As for "both the learnings as body and for use interchangeably," it can be interpreted as: if something in Chinese learning is good we should regard "Chinese learning as body and Western learning for use"; also, if something in Western learning is good we should in turn regard "Western learning as body and Chinese learning for use." Such an idea is obviously untenable. It will do nothing but include both attitudes in the so-called concept of regarding "both learnings as body and for use interchangeably," which is just eclectic. Professor Fang Keli involves himself in a confused eclectic situation although he criticizes the above two attitudes in his "`Chinese Learning as Body and Western Learning for Use' and `Western Learning as Body and Chinese Learning for Use'".17
It would give rise to "stealthily substituting one culture for another" if we use the relation of tiyong to explain the relationship between Chinese culture and Western culture. If we do not improve the cultural soil and other conditions, but just stealthily substitute one culture for another, the cultural foundation will not be solid. Thus to my mind, our modern society should have its modern spirit and various systems embodying such a spirit. If we use the relation of tiyong to explain this problem, we might probably regard "the modern spirit as body and the systems and their functions embodying such a spirit for use." If so, one might ask: what is the "modern spirit"? and what are the "systems and their functions embodying the spirit"?
Here I would refer to the point of view put forward by Mr. Yan Fu, who once criticized the idea of regarding "Chinese learning as body and Western learning for use." He also points out that body and use should be unified rather than dual. Particularly, he lays emphasis on the significance of science and puts forward a very meaningful proposition: "liberty as body and democracy for use." I do think that such an idea of his is probably of certain modern significance.

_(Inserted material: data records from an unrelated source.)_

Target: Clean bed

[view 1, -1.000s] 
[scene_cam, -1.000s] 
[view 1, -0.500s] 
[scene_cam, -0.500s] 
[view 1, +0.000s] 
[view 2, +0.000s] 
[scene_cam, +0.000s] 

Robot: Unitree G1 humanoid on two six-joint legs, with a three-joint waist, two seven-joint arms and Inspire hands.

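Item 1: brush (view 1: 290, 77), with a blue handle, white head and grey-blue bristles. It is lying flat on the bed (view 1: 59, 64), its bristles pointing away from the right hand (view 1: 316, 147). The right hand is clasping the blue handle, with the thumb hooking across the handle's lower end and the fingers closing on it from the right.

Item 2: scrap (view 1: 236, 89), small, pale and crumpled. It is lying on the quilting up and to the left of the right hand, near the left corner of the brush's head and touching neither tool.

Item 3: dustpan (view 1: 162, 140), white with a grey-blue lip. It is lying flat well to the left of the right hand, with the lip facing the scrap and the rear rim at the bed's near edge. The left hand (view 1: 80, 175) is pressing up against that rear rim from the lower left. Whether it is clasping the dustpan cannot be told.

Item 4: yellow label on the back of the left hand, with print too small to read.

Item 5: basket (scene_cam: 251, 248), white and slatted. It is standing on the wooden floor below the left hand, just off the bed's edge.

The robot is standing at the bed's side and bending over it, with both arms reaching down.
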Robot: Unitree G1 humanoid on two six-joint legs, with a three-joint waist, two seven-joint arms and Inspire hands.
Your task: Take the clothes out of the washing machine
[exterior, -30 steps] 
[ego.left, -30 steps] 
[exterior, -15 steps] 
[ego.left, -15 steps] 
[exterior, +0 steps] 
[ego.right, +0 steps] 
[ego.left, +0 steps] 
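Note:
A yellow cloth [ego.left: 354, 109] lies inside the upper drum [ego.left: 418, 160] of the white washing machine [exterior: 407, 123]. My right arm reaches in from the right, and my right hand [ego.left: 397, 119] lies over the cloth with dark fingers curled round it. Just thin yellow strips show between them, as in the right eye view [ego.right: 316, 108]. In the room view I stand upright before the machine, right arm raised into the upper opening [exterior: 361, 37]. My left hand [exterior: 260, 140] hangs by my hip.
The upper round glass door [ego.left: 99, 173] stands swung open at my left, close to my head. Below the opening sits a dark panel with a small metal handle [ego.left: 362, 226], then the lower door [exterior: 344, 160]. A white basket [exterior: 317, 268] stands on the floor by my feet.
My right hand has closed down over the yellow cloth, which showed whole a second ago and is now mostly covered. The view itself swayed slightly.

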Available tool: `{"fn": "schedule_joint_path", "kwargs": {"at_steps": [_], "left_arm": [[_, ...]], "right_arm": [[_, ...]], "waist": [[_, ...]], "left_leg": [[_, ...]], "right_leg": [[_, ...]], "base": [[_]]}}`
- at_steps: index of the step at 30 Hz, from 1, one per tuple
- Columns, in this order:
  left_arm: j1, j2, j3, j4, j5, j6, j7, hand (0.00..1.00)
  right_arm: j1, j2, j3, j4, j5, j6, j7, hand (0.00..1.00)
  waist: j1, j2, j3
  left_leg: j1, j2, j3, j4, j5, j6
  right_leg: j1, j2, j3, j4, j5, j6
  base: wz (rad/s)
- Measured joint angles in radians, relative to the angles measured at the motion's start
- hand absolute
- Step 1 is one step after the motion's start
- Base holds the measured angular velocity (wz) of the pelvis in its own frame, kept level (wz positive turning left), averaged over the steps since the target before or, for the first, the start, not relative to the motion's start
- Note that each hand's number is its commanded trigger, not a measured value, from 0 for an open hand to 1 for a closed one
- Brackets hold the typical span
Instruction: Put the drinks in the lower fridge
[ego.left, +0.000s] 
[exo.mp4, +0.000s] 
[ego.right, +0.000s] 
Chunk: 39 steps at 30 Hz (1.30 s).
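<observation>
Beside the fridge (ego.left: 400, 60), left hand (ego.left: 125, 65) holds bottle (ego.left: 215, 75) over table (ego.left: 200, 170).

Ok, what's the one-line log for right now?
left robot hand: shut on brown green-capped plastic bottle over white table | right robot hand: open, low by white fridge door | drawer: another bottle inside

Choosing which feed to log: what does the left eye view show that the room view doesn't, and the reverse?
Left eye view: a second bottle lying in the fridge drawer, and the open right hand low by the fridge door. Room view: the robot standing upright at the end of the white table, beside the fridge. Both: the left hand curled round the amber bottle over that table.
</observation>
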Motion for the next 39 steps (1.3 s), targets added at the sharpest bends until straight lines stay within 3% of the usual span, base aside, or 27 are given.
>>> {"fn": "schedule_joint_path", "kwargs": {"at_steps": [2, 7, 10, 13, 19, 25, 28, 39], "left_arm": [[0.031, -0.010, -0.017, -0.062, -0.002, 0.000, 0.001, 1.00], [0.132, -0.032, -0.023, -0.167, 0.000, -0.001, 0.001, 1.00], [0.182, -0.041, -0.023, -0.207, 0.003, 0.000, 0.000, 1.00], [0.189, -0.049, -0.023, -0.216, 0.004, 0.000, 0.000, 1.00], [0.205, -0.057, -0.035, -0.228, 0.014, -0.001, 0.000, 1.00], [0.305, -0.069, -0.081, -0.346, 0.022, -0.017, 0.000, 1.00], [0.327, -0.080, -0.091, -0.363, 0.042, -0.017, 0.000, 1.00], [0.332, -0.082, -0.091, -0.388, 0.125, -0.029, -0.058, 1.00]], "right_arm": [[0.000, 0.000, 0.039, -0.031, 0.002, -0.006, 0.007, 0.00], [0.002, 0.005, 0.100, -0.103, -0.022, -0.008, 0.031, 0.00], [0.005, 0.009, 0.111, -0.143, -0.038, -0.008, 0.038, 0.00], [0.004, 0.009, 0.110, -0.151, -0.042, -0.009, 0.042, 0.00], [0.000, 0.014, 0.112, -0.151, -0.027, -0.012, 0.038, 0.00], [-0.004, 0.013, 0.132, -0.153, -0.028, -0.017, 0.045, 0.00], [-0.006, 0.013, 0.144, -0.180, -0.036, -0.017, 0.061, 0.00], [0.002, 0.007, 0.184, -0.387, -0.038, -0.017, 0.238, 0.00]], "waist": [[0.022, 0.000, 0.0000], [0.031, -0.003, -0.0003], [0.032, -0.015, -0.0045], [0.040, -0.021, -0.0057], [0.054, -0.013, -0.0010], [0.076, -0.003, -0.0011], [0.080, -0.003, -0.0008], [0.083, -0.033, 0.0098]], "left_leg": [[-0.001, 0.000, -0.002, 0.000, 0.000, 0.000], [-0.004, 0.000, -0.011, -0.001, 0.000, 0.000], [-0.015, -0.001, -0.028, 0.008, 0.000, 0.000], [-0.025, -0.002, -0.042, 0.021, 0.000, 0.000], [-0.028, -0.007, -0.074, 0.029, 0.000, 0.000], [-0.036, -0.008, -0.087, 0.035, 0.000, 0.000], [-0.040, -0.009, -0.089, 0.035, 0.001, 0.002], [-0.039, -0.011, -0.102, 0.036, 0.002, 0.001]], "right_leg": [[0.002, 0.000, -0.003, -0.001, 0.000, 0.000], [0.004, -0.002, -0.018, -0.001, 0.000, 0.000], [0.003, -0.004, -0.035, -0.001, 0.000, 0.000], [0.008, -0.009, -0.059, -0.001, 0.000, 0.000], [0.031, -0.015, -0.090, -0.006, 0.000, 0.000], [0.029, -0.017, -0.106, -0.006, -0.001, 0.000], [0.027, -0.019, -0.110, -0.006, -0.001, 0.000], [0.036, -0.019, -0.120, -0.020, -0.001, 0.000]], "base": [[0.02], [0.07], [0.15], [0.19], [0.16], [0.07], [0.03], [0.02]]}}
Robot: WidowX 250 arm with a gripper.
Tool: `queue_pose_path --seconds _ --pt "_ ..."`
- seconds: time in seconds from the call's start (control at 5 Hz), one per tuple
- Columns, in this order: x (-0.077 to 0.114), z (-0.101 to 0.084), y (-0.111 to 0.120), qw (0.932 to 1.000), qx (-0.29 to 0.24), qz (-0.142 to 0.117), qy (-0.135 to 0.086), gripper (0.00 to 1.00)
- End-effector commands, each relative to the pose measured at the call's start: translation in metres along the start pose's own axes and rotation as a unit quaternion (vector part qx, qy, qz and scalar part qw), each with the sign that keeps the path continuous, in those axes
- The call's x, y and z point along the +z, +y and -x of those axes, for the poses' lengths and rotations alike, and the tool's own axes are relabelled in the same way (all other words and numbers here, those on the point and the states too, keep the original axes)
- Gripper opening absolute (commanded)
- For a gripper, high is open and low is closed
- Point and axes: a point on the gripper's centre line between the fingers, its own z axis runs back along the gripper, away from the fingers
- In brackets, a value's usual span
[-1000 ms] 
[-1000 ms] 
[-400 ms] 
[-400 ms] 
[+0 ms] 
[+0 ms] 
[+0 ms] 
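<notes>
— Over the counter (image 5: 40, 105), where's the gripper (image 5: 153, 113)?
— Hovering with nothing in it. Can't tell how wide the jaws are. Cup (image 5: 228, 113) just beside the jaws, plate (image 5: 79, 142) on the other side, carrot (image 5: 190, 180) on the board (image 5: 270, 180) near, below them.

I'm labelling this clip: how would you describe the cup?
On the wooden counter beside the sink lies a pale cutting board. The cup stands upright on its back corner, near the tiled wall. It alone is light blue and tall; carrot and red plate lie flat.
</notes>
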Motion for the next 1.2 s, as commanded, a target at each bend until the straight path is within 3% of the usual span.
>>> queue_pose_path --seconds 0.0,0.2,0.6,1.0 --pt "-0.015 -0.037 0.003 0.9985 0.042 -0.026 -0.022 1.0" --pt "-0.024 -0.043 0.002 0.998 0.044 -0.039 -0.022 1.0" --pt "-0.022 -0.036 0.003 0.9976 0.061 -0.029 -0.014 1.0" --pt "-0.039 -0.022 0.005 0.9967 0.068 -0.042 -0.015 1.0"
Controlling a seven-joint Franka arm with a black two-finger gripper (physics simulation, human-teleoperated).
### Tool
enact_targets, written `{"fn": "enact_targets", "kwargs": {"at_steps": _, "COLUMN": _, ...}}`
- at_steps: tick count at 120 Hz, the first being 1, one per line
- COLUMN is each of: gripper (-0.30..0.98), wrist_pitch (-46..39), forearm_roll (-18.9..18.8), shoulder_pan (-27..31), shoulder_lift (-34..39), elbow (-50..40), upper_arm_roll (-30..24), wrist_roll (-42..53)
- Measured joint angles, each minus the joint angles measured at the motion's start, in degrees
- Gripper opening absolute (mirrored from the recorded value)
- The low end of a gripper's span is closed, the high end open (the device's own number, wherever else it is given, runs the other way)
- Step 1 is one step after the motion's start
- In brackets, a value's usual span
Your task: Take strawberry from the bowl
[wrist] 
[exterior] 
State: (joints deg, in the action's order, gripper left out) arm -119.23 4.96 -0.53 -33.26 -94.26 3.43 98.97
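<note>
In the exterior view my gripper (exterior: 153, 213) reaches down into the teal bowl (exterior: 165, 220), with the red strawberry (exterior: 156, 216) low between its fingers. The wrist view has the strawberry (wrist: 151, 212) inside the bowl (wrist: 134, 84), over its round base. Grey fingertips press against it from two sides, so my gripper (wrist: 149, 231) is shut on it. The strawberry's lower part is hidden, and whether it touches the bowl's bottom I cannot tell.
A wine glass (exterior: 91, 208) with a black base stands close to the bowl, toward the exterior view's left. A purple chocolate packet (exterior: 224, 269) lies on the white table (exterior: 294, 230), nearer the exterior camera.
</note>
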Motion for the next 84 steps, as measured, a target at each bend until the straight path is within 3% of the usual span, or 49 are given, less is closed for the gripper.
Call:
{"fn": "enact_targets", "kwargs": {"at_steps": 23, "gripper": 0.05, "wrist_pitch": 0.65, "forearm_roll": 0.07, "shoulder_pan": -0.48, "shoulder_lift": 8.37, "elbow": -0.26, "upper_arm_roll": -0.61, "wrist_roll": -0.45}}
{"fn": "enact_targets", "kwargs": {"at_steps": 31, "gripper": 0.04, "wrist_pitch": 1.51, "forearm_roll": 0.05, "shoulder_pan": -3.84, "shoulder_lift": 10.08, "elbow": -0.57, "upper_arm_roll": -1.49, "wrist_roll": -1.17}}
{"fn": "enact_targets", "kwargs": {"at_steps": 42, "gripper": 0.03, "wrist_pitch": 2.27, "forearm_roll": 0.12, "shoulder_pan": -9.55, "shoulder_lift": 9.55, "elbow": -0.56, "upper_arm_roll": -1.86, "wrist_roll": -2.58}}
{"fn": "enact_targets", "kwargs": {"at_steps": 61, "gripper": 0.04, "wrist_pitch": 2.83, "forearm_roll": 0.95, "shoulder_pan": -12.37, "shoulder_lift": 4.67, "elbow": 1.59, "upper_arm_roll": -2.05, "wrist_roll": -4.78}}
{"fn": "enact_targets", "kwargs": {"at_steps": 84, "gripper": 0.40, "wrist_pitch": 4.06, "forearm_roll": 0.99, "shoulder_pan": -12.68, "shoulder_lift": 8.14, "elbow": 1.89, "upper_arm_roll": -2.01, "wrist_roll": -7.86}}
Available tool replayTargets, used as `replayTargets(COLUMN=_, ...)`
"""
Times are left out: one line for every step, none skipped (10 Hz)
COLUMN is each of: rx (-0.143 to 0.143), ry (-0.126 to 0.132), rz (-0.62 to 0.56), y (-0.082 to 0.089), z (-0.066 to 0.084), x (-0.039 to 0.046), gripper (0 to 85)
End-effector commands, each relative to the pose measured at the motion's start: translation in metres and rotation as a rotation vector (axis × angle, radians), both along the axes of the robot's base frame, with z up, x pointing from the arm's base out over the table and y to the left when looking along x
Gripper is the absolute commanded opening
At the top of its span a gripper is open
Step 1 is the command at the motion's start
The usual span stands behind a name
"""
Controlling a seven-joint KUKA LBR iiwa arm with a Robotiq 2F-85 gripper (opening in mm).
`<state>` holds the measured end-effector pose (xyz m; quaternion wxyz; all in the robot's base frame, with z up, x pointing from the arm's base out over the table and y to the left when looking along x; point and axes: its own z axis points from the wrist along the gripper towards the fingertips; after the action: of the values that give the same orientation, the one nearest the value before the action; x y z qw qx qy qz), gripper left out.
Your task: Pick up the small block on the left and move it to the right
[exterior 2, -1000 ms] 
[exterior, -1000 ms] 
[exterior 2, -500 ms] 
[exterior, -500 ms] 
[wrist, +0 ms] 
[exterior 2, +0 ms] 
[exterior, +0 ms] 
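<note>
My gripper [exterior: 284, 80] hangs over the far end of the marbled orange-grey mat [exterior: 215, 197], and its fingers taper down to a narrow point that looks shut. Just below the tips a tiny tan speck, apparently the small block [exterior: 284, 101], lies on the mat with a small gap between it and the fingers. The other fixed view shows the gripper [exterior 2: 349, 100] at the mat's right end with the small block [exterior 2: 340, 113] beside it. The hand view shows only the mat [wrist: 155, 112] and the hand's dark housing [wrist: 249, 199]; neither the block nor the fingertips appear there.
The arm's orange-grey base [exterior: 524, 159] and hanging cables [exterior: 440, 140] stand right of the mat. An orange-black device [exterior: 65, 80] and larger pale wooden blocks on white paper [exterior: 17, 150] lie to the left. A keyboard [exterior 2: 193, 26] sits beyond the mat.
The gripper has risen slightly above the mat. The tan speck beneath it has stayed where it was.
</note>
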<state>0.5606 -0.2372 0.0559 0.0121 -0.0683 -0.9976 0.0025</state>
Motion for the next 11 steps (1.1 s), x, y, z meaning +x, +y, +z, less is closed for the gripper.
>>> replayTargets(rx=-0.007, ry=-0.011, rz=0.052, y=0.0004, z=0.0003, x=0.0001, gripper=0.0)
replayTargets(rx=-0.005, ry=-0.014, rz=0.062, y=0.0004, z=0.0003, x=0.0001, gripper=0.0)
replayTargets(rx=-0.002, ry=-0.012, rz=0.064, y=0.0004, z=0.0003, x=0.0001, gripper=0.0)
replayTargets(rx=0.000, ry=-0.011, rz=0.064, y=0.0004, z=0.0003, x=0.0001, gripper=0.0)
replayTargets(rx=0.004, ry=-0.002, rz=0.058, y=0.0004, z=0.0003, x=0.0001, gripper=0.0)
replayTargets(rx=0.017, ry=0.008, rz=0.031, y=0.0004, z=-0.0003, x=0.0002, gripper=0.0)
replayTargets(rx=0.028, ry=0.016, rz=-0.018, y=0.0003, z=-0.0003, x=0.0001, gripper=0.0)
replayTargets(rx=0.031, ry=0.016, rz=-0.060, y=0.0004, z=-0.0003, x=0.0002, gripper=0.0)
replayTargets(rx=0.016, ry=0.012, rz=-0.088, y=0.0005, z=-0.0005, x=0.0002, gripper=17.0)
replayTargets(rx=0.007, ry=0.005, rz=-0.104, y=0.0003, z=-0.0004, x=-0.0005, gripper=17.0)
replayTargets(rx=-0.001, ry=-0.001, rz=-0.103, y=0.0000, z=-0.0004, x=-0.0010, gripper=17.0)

So in my opinion, "liberty" is the concentrative embodiment of the modern spirit, or an inner spirit in the modern era and a universal ideal that the people in modern society are pursuing; whereas "democracy" consists of various systems of modern society ensuring one "liberty," rather than certain people only. We now live Chinese society. It is most important to give everyone "liberty" and have a set of democratic systems ensuring its realization if we want to enable our society to become modernized. Only in this way, can people give full play to their enthusiasm and creativity, and our country set foot on the road not only of the "four modernization" but also of all-around modernization.